§ Required action
Transcribe exactly the portion of the listing below that runs from the line containing "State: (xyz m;" through its last line.

§ Data excerpt
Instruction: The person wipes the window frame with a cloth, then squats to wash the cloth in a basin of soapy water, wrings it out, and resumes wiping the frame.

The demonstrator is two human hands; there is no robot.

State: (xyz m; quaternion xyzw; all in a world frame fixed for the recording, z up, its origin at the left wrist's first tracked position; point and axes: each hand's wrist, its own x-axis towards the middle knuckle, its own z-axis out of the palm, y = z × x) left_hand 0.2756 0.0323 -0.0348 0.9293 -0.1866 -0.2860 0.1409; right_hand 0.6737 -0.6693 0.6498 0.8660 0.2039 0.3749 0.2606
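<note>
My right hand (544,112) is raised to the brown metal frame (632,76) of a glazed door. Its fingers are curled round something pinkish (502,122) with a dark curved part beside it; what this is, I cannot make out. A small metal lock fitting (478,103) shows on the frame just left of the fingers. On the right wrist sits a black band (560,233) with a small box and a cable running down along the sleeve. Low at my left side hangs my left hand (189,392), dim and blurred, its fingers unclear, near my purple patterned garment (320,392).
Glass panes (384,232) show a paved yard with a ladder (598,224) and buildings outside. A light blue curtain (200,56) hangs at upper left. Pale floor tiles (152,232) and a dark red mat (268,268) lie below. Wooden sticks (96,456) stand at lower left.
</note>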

§ Written response
State: (xyz m; quaternion xyzw; all in a world frame fixed for the recording, z up, its origin at the left wrist's first tracked position; point and axes: each hand's wrist, its own x-axis towards the middle knuckle, its own z-axis out of the palm, y = z × x) left_hand 0.2756 0.0323 -0.0348 0.9293 -0.1866 -0.2860 0.1409; right_hand 0.6737 -0.6693 0.6498 0.8660 0.2039 0.3749 0.2606
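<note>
My right hand (544,112) is raised to the brown metal frame (632,76) of a glazed door. Its fingers are curled round something pinkish (502,122) with a dark curved part beside it; what this is, I cannot make out. A small metal lock fitting (478,103) shows on the frame just left of the fingers. On the right wrist sits a black band (560,233) with a small box and a cable running down along the sleeve. Low at my left side hangs my left hand (189,392), dim and blurred, its fingers unclear, near my purple patterned garment (320,392).
Glass panes (384,232) show a paved yard with a ladder (598,224) and buildings outside. A light blue curtain (200,56) hangs at upper left. Pale floor tiles (152,232) and a dark red mat (268,268) lie below. Wooden sticks (96,456) stand at lower left.
</note>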

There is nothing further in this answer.